Most notably, there’s a very well-known British science author named Simon Singh, who wrote a book called The Simpsons And Their Mathematical Secrets, which devotes the last chapter to Futurama. We’ve actually gone around and given several talks about the math in the show. We have Professor Sarah Greenwald from University of Carolina who has worked it into her curriculum and won several teaching awards. We had her give a lecture as a DVD extra in one of our DVDs. I actually met a woman, a college student, at a panel we did in San Francisco a few weeks ago; said she had become a math major because of The Simpsons and Futurama. I was like, “Wow, that’s pretty unbelievable.”

The show is recognized for its humor, but less so for its emotional approach to storylines. For example, you have “The Luck Of The Fryrish,” you have “Jurassic Bark.” How do you approach episodes like that ––you don’t want to make it too depressing, but you’re still kind of trying to inject a little emotion into the storyline?

I’m very proud of those emotional episodes. We would try about one per season, typically, on average. The first one was “The Luck Of The Fryrish,” where we learn about Fry’s brother who he left behind centuries ago, and he has realizations about him, and it has a moving ending. When we were doing that, it was pretty hard to write, because we had to make up a lot of Fry’s backstory at the time, and also intercut this story in the past with the story in the present, and then go for this touching ending. It was really the first episode where we decided to really go for a genuine emotional ending. We didn’t know how that would play with the fans, and it ended up being a very popular episode. I was certainly scouring the internet after that aired to see what people thought, and that gave us the courage to keep coming back and doing that. Next we did Fry’s dog [in “Jurassic Bark”], which we may have gone a little too far [with].

That ending still kills me.

I remember someone posting something like, “They made me cry. I’m so angry!” But if someone gets a tear in their eye from your crazy sci-fi cartoon, that means they’re really invested in it and believing it, so you did something right along the way. So I feel proud of it. It makes me smile perversely when I hear the fans cried.

The last season we had was on Comedy Central in 2013. What was your hope going into that season, specifically around Fry and Leela?

For the most part, there’s not a huge amount of continuity in Futurama. But as we went into what, most recently, we thought was the last season, and still is, we thought, “Well, let’s gradually have Fry become a little more competent, and a little less stupid in his quest to win Leela’s heart, so we can end with a huge romantic heartbreaking episode as our last canonical episode.” That was kind of the deal. And there’s a few along the way… We kind of spaced them out during the season, and culminating with this huge one where time froze, and Fry and Leela lived out their entire lives together as the rest of the world didn’t age. It’s kind of heartbreaking, but he did win that battle against stupidity in the end. That’s what we were shooting for anyways.
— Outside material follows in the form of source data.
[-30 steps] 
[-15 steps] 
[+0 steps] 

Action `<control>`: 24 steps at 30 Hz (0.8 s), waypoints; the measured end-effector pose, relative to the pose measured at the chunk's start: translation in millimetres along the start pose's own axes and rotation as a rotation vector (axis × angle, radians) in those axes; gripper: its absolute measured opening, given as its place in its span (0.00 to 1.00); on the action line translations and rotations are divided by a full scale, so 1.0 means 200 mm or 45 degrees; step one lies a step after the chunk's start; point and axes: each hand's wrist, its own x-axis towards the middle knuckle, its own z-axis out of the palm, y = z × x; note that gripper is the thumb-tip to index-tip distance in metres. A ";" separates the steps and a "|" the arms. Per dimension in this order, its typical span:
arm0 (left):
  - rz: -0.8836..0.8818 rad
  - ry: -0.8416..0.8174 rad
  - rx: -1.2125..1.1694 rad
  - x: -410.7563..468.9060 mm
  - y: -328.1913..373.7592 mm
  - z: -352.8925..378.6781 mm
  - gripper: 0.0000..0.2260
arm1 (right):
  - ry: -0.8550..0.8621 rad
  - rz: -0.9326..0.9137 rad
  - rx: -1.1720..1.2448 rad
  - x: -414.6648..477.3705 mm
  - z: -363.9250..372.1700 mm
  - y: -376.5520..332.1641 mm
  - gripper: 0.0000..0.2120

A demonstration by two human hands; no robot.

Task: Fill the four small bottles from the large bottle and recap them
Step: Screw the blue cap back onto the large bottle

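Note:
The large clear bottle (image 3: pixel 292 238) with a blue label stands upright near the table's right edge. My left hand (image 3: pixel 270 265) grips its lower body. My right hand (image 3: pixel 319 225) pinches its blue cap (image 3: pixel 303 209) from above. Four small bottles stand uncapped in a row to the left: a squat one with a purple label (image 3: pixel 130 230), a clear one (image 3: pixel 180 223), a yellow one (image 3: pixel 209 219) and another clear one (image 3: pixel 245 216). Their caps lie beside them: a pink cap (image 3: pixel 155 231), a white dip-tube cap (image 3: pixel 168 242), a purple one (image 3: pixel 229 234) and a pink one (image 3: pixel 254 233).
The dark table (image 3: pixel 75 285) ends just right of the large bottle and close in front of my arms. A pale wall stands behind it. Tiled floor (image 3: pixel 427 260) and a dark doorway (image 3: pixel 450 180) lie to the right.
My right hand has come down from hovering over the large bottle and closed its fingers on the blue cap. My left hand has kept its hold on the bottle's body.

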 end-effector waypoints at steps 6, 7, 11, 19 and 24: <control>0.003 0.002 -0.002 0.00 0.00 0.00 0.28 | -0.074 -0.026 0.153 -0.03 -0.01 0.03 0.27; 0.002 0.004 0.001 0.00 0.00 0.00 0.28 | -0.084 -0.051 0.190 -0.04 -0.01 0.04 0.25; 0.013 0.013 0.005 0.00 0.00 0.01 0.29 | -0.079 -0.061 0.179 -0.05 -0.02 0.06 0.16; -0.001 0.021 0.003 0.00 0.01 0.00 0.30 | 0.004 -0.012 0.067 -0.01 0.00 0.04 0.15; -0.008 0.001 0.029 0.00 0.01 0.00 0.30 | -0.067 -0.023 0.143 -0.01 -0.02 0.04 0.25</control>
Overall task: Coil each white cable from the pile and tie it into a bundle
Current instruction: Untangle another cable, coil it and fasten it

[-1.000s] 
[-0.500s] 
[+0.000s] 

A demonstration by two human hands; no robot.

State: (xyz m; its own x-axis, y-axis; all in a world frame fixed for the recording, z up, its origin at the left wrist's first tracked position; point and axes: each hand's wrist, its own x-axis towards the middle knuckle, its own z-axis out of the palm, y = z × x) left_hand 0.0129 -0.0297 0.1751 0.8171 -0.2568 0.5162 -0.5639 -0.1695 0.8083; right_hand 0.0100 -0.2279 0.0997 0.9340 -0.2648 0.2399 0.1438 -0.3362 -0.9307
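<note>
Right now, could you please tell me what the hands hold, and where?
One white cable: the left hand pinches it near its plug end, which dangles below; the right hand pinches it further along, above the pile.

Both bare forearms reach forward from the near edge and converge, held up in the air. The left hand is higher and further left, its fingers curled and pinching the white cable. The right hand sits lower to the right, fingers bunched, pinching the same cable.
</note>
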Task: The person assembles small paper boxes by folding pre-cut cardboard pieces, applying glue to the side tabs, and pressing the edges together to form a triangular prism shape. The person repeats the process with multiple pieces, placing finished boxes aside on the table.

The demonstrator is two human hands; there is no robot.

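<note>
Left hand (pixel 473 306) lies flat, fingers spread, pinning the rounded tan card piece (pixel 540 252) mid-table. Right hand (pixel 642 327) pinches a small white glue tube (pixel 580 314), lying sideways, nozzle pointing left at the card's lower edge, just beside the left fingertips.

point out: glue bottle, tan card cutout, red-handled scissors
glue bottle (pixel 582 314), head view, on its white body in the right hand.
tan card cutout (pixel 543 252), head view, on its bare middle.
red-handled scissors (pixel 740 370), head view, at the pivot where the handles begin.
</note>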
I was reasonably happy with the payoff there.

What are you most proud of in regards to Futurama?

I’ve thought about this a little bit… I’m very proud that we were able to work in some genuine emotion into such a crazy setting. But one thing I feel like was, actually, more groundbreaking is that there’s a lot of pretty good sci-fi in there that is also funny. There’s not a lot of things that are widely respected as comedy/sci-fi. There’s a few things, but it’s a small genre. I think we’re one of the better examples of doing actual mind-bending sci-fi that has real characters and real comedy in it. So I like to think we’ve set an example that that can be done and that people should keep doing it.